Records from a data collection
----------------

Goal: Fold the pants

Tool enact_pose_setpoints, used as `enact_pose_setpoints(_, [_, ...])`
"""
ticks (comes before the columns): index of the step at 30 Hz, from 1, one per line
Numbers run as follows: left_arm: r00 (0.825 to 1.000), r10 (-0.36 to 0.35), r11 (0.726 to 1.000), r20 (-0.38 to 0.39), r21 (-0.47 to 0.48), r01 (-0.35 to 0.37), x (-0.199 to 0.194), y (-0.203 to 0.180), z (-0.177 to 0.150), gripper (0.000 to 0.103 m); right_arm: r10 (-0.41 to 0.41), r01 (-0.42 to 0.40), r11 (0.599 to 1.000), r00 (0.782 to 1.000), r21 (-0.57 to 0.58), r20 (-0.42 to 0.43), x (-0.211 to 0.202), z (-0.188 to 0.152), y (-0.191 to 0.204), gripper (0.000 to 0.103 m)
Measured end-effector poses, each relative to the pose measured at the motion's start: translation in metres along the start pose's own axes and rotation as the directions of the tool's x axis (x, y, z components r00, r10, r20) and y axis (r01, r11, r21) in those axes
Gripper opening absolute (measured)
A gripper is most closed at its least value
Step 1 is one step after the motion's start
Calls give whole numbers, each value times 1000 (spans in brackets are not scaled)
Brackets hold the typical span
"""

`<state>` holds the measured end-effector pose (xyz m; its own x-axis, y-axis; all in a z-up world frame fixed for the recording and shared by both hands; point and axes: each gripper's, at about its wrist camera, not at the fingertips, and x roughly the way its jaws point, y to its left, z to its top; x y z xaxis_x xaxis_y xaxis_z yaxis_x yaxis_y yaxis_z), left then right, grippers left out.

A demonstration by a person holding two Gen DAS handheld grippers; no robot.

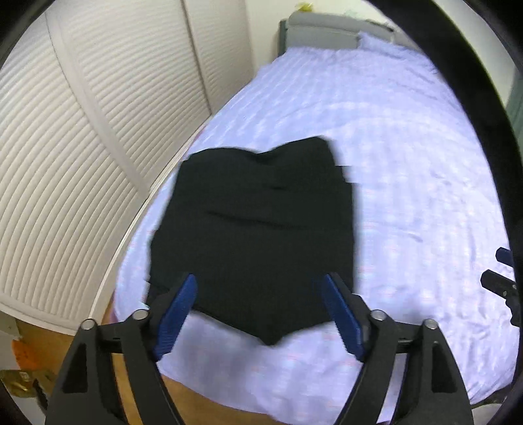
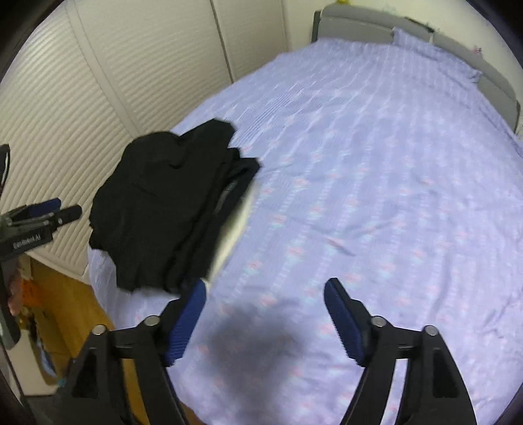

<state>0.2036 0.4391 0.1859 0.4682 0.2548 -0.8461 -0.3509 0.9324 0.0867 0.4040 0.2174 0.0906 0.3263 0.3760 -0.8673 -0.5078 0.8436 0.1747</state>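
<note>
Left tool [image 1: 258, 314]: jaws spread wide, nothing held; the black pants [image 1: 251, 229] show between its blue pads, no contact visible.
Right tool [image 2: 264, 314]: jaws wide, empty, over bare bedspread [image 2: 376, 183].
Pants [image 2: 170, 209]: folded bundle near the bed's lower-left corner; up and left of the right tool in its view.
Handling: likely soft, light, limp; layers could slide. Best pinched at a folded edge or corner.

Folded pants [image 1: 255, 229] lying on the bed [image 1: 392, 147], near its foot and left edge. Louvred closet doors [image 1: 81, 130] left of the bed. Headboard [image 2: 359, 23] and pillow [image 2: 434, 49] at the far end. Floor [image 2: 65, 294] below the near left corner.
</note>
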Motion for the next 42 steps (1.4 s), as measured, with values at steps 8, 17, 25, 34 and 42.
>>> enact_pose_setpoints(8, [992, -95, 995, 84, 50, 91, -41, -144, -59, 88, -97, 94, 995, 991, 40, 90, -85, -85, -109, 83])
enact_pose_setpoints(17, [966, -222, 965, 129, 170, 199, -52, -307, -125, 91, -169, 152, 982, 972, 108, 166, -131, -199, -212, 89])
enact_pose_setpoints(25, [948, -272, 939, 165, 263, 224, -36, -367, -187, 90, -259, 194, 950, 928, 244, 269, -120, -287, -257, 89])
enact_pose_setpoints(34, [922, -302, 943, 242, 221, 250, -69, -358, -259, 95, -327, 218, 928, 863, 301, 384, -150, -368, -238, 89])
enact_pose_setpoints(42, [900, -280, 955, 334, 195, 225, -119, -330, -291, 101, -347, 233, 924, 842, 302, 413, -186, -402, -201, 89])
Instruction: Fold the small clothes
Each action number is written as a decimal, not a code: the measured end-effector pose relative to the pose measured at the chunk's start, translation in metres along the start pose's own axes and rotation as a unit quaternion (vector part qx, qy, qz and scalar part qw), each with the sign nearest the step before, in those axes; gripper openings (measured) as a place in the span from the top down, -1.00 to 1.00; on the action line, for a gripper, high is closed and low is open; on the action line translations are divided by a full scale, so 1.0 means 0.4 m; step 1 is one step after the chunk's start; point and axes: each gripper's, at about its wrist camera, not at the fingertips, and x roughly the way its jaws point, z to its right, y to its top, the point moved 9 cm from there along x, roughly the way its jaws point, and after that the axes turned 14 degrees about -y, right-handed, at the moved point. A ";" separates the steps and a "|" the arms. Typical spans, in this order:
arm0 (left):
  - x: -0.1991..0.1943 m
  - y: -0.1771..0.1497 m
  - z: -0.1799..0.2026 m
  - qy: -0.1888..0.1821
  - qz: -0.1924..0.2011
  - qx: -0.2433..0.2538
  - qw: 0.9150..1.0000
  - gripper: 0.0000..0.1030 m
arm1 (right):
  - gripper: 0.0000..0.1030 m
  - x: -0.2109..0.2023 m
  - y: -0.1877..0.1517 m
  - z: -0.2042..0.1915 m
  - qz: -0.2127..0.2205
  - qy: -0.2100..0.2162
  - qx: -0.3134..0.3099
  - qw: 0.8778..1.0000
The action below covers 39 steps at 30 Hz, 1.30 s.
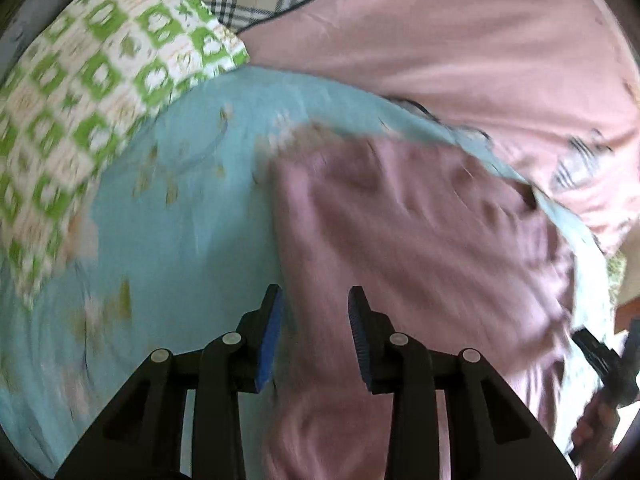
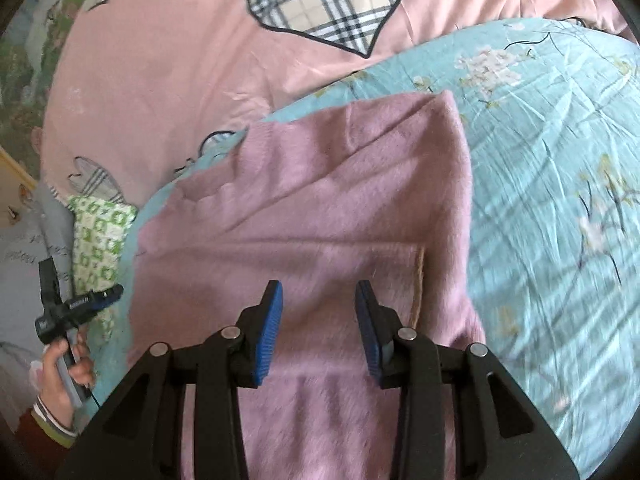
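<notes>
A fuzzy mauve-pink garment (image 2: 320, 216) lies partly folded on a light blue floral sheet (image 2: 540, 160). My right gripper (image 2: 319, 292) hovers over its near part, jaws open and empty. My left gripper (image 1: 316, 300) is also open and empty, over the garment's left edge (image 1: 420, 240), where it meets the blue sheet (image 1: 160, 220); this view is motion-blurred. The left gripper also shows at the left edge of the right wrist view (image 2: 76, 304), held in a hand. The right gripper shows at the right edge of the left wrist view (image 1: 600, 356).
A pink quilt (image 2: 168, 60) with a plaid heart patch (image 2: 324, 4) lies beyond the blue sheet. A green-and-white checked pillow (image 1: 92, 92) sits to the left; it also shows in the right wrist view (image 2: 100, 240).
</notes>
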 end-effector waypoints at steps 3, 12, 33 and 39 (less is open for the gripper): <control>-0.049 -0.108 0.029 -0.014 -0.018 -0.009 1.000 0.06 | 0.23 -0.028 -0.044 -0.020 -0.011 0.006 -0.010 1.000; -0.081 -0.495 0.166 -0.074 -0.171 -0.050 0.981 0.00 | 0.13 -0.136 -0.225 -0.037 -0.024 0.005 -0.029 0.999; 0.104 -0.727 0.381 0.014 -0.293 0.058 0.954 -0.07 | 0.08 -0.337 -0.502 0.102 -0.018 -0.027 0.032 0.999; -0.004 -0.736 0.339 -0.055 -0.260 0.036 0.963 0.80 | 0.08 -0.373 -0.516 0.156 -0.010 -0.042 0.046 0.998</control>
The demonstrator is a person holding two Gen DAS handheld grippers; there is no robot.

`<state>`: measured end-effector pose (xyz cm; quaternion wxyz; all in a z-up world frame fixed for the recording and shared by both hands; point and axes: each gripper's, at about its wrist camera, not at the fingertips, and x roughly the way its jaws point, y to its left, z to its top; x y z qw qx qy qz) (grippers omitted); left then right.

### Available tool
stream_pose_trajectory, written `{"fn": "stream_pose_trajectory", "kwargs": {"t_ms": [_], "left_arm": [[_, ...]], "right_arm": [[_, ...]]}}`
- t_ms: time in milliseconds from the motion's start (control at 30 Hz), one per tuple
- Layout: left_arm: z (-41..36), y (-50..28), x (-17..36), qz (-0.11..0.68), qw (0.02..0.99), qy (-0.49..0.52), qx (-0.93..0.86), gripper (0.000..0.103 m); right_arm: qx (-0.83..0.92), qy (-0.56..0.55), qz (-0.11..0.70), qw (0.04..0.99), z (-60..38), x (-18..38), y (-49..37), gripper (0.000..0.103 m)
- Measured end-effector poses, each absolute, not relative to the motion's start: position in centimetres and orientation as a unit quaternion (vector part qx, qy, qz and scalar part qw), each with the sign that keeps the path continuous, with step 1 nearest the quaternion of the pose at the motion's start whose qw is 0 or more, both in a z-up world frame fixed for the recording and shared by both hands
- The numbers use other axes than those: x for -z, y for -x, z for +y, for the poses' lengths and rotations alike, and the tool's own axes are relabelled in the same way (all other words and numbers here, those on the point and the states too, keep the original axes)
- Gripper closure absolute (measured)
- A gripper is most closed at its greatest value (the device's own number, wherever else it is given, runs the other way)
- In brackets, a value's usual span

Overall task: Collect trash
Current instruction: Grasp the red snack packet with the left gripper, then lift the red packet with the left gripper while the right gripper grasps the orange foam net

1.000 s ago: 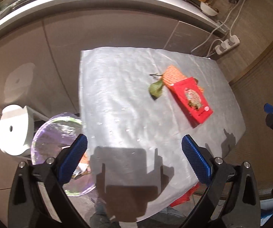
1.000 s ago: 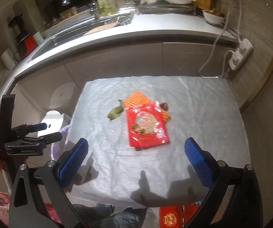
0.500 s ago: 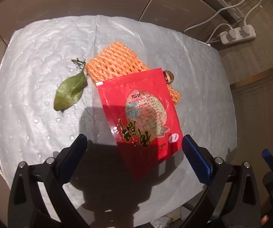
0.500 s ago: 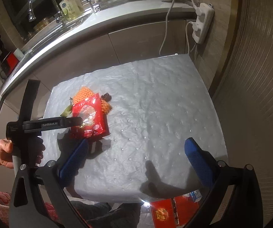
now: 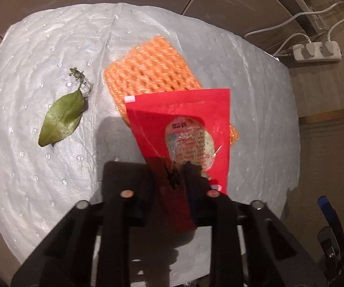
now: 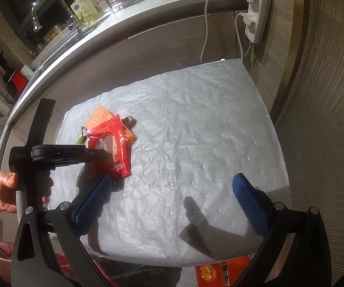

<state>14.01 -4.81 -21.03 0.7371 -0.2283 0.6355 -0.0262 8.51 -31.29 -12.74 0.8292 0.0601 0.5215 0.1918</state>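
Left gripper (image 5: 172, 179) closing, jaws pinching the red snack wrapper (image 5: 186, 129) by its near edge. Orange foam net (image 5: 148, 71) just beyond. Right gripper (image 6: 169, 198) spread wide, empty.

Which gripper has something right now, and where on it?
The left gripper is closing on the red packet at its near bottom edge. The right gripper is open, holding nothing.

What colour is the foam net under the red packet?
Orange, with an open mesh pattern: the foam net shows best in the left wrist view.
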Motion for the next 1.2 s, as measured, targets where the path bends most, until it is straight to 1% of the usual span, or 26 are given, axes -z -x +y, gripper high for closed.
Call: {"fn": "stream_pose_trajectory", "kwargs": {"t_ms": [33,100,200,433,600,633,667,767,833,933,1033,1200], "left_arm": [[-4.7,-13.9,20.9,0.634,0.738,0.231,0.024,0.085],[-4.5,-13.6,20.4,0.625,0.744,0.235,0.024,0.092],[-3.7,-12.9,19.6,0.619,0.746,0.244,0.029,0.094],[-1.5,-10.0,15.9,0.590,0.759,0.268,0.061,0.094],[-0.1,-8.6,14.9,0.579,0.770,0.258,0.080,0.094],[0.2,-8.3,14.9,0.577,0.771,0.257,0.083,0.094],[0.4,-8.0,14.9,0.576,0.773,0.255,0.083,0.094],[0.6,-7.4,15.2,0.574,0.781,0.230,0.085,0.094],[0.7,-7.0,15.3,0.573,0.787,0.213,0.085,0.094],[2.1,-6.0,14.7,0.562,0.795,0.216,0.080,0.094],[3.4,-5.1,13.7,0.548,0.804,0.219,0.066,0.094],[5.8,-3.3,12.0,0.532,0.818,0.213,0.045,0.094]], "right_arm": [[-0.196,-0.060,0.521,0.829,-31.1,12.8,-8.8,0.002],[-0.203,-0.059,0.520,0.827,-30.8,12.9,-9.3,0.002],[-0.216,-0.055,0.519,0.825,-30.0,13.0,-10.0,0.002],[-0.264,-0.015,0.516,0.815,-26.4,13.6,-12.0,0.002],[-0.312,0.031,0.514,0.798,-21.9,14.8,-13.6,0.002],[-0.321,0.039,0.512,0.796,-21.1,14.9,-13.8,0.004],[-0.332,0.046,0.511,0.792,-20.3,15.0,-14.0,0.009],[-0.363,0.065,0.510,0.777,-18.2,15.1,-14.5,0.018],[-0.377,0.075,0.509,0.770,-16.9,15.1,-14.8,0.019],[-0.397,0.083,0.510,0.758,-15.0,15.0,-15.2,0.020],[-0.407,0.088,0.521,0.745,-12.9,15.6,-15.5,0.027],[-0.387,0.104,0.541,0.740,-10.0,17.4,-14.5,0.027]]}}
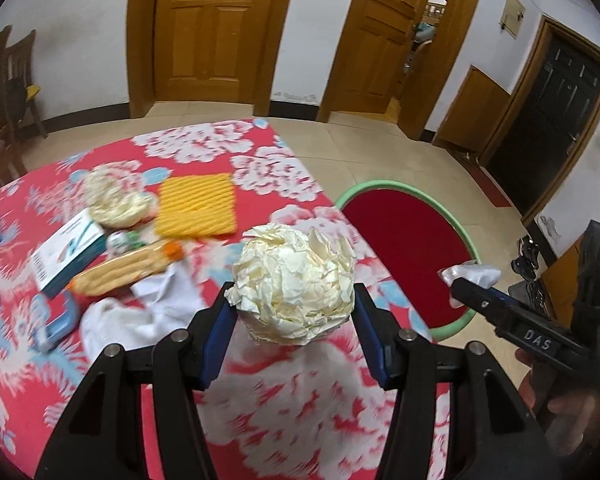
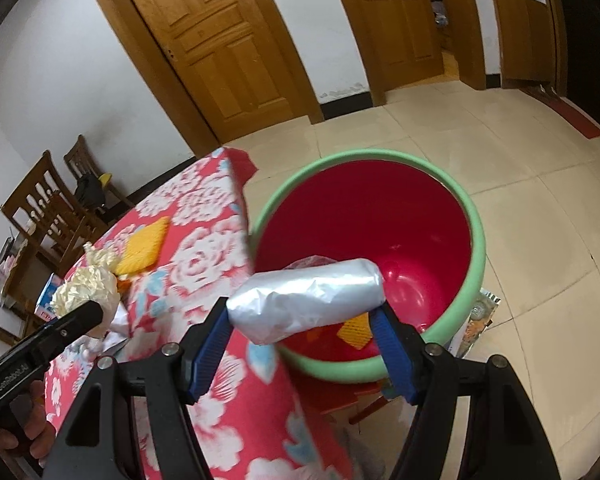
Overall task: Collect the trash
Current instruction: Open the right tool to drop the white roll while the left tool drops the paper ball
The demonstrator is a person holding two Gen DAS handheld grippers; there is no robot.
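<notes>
My left gripper (image 1: pixel 294 304) is shut on a crumpled cream paper ball (image 1: pixel 294 280) and holds it above the red floral tablecloth (image 1: pixel 260 400). The ball also shows in the right wrist view (image 2: pixel 86 290). My right gripper (image 2: pixel 302 312) is shut on a white plastic-wrapped bundle (image 2: pixel 308 300) and holds it over the near rim of the red bin with a green rim (image 2: pixel 476 240). In the left wrist view the right gripper (image 1: pixel 466 280) is at the right with the white bundle (image 1: pixel 470 272) over the bin (image 1: pixel 400 240). A yellow scrap (image 2: pixel 354 330) lies inside the bin.
On the table lie a yellow ribbed pad (image 1: pixel 196 210), a second crumpled paper wad (image 1: pixel 116 200), a long orange-capped packet (image 1: pixel 128 268), a white box (image 1: pixel 66 254), white tissue (image 1: pixel 140 312) and a blue case (image 1: pixel 56 316). Wooden chairs (image 2: pixel 48 208) stand behind. A printed packet (image 2: pixel 478 320) lies on the tiled floor.
</notes>
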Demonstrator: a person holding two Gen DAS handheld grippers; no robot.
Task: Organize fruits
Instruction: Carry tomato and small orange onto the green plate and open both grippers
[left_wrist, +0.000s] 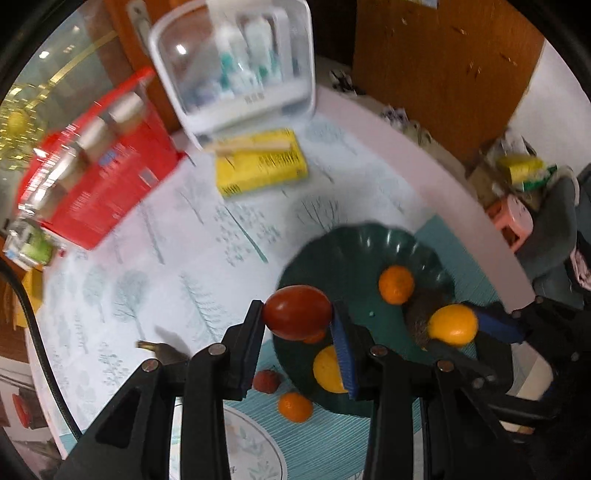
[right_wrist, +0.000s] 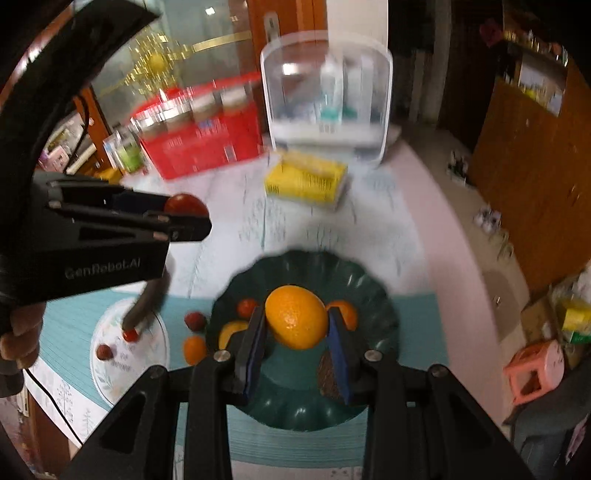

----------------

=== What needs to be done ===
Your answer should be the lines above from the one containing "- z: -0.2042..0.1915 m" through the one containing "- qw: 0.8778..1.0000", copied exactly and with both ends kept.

=== The completed task ===
  - z: -0.2042..0.1915 m
  - qz: -0.2127..0.2205
  - qy: -0.2100..0.2162
  - qx: -0.3134..0.3099
  - qw: 0.8778..1.0000

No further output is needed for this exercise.